Table 3 Commercially available glucometers.

Challenges and future perspectives

HWDs have extensively revamped the field of healthcare. As discussed, they have proved to be efficacious in monitoring many physiological parameters. However, there is still a plenty of room for improvement in these HWDs due to their limitations that include the stability, sensitivity, privacy, power source, and limited applications for psychological diseases.

As most of wearables involve interactions with the epidermis, the data received from the sensors in these HWDs may experience distortion and noise. Reasons for the noise include constant body motion and hairs on the skin that lead to minimum adhesion between the skin and the wearable. It has been observed that HWDs find extensive applications for monitoring purposes; therefore, more efforts are required to make them suitable for diagnostic purposes. This is because most of the diagnostic techniques involve use of samples like blood, urine, and saliva and HWDs find limited integration with these samples. Therefore, more efforts are required for the integration of HWDs with the platforms that can support the use of biological samples with HWDs and can be used by the end user. Moreover, the use of AI algorithms for example, supervised learning regression algorithm can be used for keeping in track of the behavior of multiple parameters for prognosis127. Similarly, security of the wearer is important and as HWDs contain protected health information (PHI), an uncompromised privacy is required128,129. For this purpose, secure communication protocols in HWDs are essential in order to ensure security and privacy of wearers130.

Furthermore, one of the major limitations that hamper the utility of wearable devices, is a continuous power supply131,132,133. Batteries used in wearables have limited space as they are required to align with the design of wearables. To overcome this limitation, efficient energy harvesters with better power management are required. Self-powered sensors like piezoelectric nanogenerator (PENG) and triboelectric nanogenerator (TENG) are miniaturized energy harvesters. These self-powered sensors involve the conversion of one form of energy, for example, mechanical energy into electrical energy and ensure comfort and miniaturization of HWDs134. It has also been observed that HWDs find numerous applications for monitoring physiological diseases like cardiovascular diseases, muscle disorders, blood, and glucose levels. However, limited applications of HWDs for the psychological diseases are available for example, PD, AD, and other psychological disorders. Therefore, an increased utilization of HWDs for psychological diseases can prove to be beneficial in near future.

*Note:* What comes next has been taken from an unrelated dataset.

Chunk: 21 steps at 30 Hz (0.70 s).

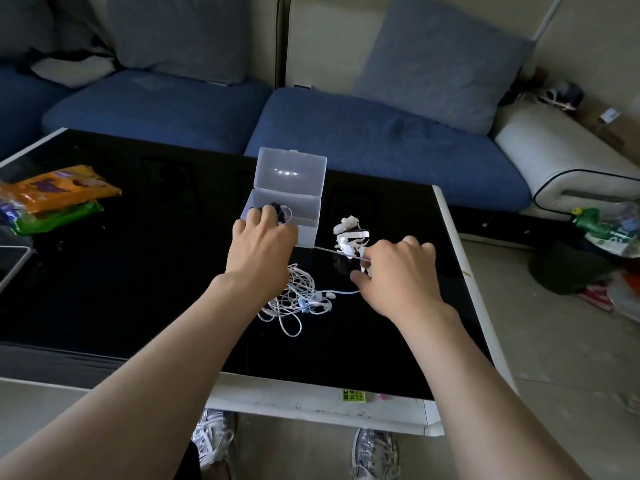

Wearables are widely used in healthcare for monitoring and diagnostic purposes, because of the comfortability and daily care they provide to the wearer. This paper reviews recent efforts in the use of different HWDs for the monitoring of different disease conditions and have also highlighted recent commercially available HWDs. For this purpose, skin-based HWDs, biofluidic-based HWDs, and other competing wearable technologies have been discussed. The relevant techniques for noninvasive and minimally invasive monitoring of different biological and chemical parameters including blood pressure, heart rate, and perspiration rate have been reviewed. Moreover, applications of HWDs for monitoring of different physiological and psychological parameters have also been discussed. Furthermore, this review also highlights the use of different materials for monitoring, diagnosing, and treating of different diseases, as well as the techniques for the application of HWDs as drug delivery systems including transdermal drug delivery systems and touch actuated systems. Inherent limitations with these wearable devices along with their future perspectives have also been discussed.